* [Activity]: Could you restate the whole listing word for word?

Start of Block

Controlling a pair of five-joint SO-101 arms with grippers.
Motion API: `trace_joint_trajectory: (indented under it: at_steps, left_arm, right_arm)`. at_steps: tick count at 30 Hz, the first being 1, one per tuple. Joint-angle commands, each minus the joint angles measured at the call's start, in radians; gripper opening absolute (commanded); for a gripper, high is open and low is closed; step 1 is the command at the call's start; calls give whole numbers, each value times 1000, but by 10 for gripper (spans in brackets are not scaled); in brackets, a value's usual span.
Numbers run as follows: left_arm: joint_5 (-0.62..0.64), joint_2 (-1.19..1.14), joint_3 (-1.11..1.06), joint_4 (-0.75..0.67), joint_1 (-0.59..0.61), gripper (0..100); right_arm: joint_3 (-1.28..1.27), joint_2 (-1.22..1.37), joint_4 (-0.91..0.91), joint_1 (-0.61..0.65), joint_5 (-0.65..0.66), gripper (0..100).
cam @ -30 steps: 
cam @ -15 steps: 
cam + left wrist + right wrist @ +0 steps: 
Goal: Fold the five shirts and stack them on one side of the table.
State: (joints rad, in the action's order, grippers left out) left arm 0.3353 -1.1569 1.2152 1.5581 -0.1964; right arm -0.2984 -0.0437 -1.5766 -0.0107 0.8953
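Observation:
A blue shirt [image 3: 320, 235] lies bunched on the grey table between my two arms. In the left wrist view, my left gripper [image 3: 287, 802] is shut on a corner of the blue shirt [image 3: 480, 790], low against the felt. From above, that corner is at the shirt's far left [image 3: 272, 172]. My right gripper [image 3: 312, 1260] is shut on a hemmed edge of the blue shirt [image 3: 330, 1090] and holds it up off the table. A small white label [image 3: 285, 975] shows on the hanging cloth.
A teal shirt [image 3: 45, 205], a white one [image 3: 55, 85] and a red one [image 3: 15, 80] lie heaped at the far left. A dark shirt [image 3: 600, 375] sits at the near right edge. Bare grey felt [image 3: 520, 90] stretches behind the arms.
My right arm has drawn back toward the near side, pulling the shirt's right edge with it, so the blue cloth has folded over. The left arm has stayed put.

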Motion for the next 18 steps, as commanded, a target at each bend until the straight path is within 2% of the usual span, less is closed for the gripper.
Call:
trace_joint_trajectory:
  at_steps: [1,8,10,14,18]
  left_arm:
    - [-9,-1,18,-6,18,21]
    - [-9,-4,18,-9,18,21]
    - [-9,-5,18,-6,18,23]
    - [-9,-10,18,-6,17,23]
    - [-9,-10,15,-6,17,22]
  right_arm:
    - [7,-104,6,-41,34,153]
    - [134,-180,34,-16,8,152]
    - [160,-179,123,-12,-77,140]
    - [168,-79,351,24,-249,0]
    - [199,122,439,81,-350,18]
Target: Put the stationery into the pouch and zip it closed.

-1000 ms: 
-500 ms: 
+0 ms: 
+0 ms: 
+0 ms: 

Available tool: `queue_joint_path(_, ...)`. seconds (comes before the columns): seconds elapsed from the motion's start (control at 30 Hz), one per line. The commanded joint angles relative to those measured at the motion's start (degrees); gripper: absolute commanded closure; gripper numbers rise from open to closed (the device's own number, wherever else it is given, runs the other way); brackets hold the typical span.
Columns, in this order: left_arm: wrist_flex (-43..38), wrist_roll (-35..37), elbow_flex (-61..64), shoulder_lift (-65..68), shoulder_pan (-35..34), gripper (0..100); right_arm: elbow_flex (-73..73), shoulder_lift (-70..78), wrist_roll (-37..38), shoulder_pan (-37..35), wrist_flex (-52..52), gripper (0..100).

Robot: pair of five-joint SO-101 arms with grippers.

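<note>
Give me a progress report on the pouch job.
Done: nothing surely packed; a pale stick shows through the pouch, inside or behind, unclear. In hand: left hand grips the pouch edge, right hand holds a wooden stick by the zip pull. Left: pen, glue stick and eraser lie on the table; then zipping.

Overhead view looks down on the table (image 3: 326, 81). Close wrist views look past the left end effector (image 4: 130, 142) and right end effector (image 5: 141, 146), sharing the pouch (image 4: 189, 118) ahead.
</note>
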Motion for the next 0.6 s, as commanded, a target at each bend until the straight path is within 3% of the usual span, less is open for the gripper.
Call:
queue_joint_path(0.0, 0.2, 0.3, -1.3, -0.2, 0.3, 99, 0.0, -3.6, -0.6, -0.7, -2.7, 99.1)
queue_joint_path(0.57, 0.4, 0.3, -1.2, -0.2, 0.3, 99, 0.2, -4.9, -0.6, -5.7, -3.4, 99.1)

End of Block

* [Your solution]:
Controlling a pair of five-joint SO-101 arms with grippers.
Motion API: `trace_joint_trajectory: (indented under it: at_steps, left_arm, right_arm)`. at_steps: tick count at 30 Hz, the first being 1, one per tuple. Joint-angle commands, each minus the joint angles measured at the call's start, in radians; gripper opening absolute (commanded); for a gripper, high is open and low is closed; step 1 is the command at the call's start; calls give whole numbers, each value times 1000, but by 10 for gripper (spans in brackets are not scaled); in brackets, a value's usual span.
Numbers run as follows: left_arm: joint_5 (-0.62..0.64), joint_2 (-1.19..1.14), joint_3 (-1.11..1.06), joint_4 (-0.75..0.67), joint_1 (-0.59..0.61), gripper (0..100); right_arm: joint_3 (-1.28..1.27), joint_2 (-1.22..1.37), joint_4 (-0.91..0.91), joint_1 (-0.61..0.65), joint_5 (-0.65..0.66), gripper (0..100).
cam @ -30 steps: 
cam @ -15 steps: 
cam + left wrist + right wrist @ +0 steps: 
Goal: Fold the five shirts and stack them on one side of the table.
State: (joints rad, in the action's order, grippers left out) left arm 0.3353 -1.1569 1.2152 1.5581 -0.1964; right arm -0.2984 -0.0437 -1.5766 -0.0107 0.8953
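Observation:
A blue shirt [image 3: 320, 235] lies bunched on the grey table between my two arms. In the left wrist view, my left gripper [image 3: 287, 802] is shut on a corner of the blue shirt [image 3: 480, 790], low against the felt. From above, that corner is at the shirt's far left [image 3: 272, 172]. My right gripper [image 3: 312, 1260] is shut on a hemmed edge of the blue shirt [image 3: 330, 1090] and holds it up off the table. A small white label [image 3: 285, 975] shows on the hanging cloth.
A teal shirt [image 3: 45, 205], a white one [image 3: 55, 85] and a red one [image 3: 15, 80] lie heaped at the far left. A dark shirt [image 3: 600, 375] sits at the near right edge. Bare grey felt [image 3: 520, 90] stretches behind the arms.
My right arm has drawn back toward the near side, pulling the shirt's right edge with it, so the blue cloth has folded over. The left arm has stayed put.
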
Motion for the next 18 steps, as commanded, a target at each bend until the straight path is within 2% of the usual span, less is closed for the gripper.
Call:
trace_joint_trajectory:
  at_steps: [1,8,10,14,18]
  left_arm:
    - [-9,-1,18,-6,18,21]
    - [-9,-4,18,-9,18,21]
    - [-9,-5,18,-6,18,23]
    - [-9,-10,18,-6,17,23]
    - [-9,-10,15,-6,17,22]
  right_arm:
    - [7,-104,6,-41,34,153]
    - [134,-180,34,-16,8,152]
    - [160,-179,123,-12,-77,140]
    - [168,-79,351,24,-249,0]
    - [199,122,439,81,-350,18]
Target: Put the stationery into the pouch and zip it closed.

-1000 ms: 
-500 ms: 
+0 ms: 
+0 ms: 
+0 ms: 

Available tool: `queue_joint_path(_, ...)`. seconds (comes before the columns): seconds elapsed from the motion's start (control at 30 Hz), one per line. The commanded joint angles relative to those measured at the motion's start (degrees); gripper: absolute commanded closure; gripper numbers rise from open to closed (the device's own number, wherever else it is given, runs the other way); brackets hold the typical span.
Columns, in this order: left_arm: wrist_flex (-43..38), wrist_roll (-35..37), elbow_flex (-61..64), shoulder_lift (-65..68), shoulder_pan (-35..34), gripper (0..100); right_arm: elbow_flex (-73..73), shoulder_lift (-70..78), wrist_roll (-37..38), shoulder_pan (-37..35), wrist_flex (-52..52), gripper (0..100).

Robot: pair of five-joint SO-101 arms with grippers.

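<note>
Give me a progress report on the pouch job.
Done: nothing surely packed; a pale stick shows through the pouch, inside or behind, unclear. In hand: left hand grips the pouch edge, right hand holds a wooden stick by the zip pull. Left: pen, glue stick and eraser lie on the table; then zipping.

Overhead view looks down on the table (image 3: 326, 81). Close wrist views look past the left end effector (image 4: 130, 142) and right end effector (image 5: 141, 146), sharing the pouch (image 4: 189, 118) ahead.
</note>
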Motion for the next 0.6 s, as commanded, a target at each bend until the straight path is within 3% of the usual span, less is open for the gripper.
Call:
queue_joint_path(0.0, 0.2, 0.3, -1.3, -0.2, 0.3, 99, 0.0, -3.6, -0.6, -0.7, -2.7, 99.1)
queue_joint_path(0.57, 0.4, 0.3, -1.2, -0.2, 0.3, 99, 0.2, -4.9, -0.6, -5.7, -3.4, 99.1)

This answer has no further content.